## [TASK ITEM]
Return, with both end lines included, exactly what the data below holds from the line with "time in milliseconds" through the line with "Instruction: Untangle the", though not the pictures.

## [LISTED ENTRIES]
....

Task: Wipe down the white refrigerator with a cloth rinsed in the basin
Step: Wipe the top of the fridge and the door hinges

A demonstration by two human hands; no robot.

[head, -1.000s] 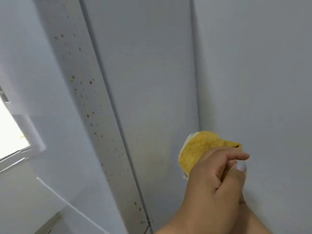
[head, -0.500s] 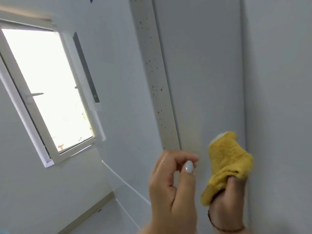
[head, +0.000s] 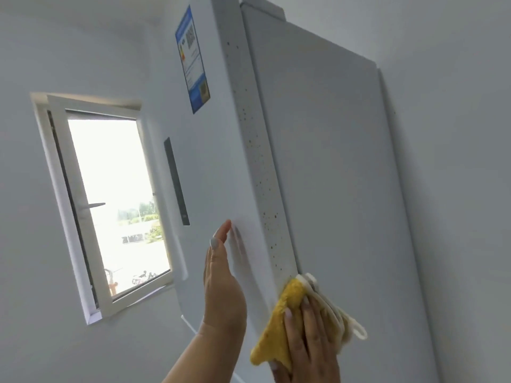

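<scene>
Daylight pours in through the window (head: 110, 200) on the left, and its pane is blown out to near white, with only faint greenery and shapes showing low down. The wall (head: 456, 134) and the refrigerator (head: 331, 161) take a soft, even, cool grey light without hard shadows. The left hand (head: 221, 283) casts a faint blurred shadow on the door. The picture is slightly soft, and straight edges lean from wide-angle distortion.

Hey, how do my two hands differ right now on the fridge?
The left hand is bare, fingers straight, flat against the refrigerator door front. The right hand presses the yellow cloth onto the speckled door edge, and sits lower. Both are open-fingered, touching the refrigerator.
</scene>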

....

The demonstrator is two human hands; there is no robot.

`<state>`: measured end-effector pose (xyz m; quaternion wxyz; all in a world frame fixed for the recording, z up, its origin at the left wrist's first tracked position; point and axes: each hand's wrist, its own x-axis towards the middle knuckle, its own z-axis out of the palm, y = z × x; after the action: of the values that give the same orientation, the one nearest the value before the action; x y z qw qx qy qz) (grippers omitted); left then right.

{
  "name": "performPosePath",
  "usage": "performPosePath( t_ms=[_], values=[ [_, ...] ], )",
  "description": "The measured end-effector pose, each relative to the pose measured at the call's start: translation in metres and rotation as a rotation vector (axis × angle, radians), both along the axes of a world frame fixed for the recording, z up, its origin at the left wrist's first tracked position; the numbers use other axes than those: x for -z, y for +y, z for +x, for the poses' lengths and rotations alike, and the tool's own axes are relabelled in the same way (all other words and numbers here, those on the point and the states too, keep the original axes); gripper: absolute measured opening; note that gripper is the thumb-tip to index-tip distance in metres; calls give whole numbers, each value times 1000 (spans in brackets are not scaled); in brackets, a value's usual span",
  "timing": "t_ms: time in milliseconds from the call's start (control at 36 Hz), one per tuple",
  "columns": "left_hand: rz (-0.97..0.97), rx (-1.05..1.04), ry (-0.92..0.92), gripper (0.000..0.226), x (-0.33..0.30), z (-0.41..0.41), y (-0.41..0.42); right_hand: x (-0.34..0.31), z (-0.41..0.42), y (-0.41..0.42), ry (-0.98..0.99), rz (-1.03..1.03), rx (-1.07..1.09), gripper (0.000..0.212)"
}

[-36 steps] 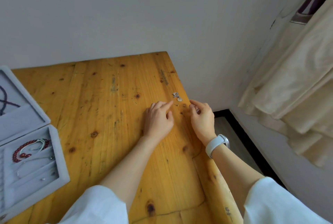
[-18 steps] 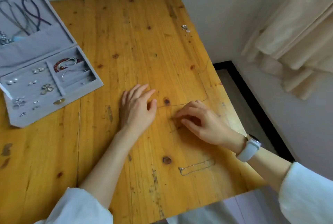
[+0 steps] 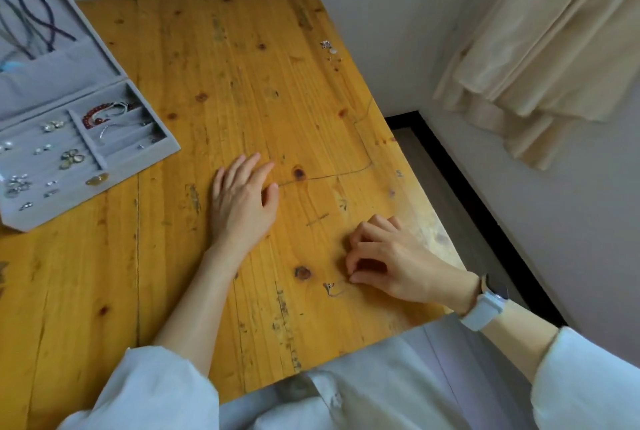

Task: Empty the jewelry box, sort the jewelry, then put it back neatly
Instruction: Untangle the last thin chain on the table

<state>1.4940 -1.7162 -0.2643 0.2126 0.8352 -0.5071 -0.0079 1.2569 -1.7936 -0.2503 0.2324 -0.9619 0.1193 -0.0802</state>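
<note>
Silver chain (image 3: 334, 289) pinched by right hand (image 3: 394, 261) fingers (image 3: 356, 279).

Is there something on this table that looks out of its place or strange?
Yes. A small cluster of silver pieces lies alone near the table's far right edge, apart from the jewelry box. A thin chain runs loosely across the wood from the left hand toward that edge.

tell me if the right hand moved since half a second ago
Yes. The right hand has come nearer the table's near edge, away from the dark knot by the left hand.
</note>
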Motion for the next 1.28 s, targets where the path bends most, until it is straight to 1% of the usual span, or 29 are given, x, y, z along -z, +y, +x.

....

## [COMPLETED EXERCISE]
  "timing": "t_ms: time in milliseconds from the call's start (control at 36 Hz), one per tuple",
  "columns": "left_hand: rz (-0.97..0.97), rx (-1.05..1.04), ry (-0.92..0.92), gripper (0.000..0.226), x (-0.33..0.30), z (-0.41..0.41), y (-0.41..0.42); right_hand: x (-0.34..0.31), z (-0.41..0.42), y (-0.41..0.42), ry (-0.98..0.99), rz (-1.03..1.03), rx (-1.07..1.09), gripper (0.000..0.212)"
}

[-36 steps] 
[-18 steps] 
[+0 steps] 

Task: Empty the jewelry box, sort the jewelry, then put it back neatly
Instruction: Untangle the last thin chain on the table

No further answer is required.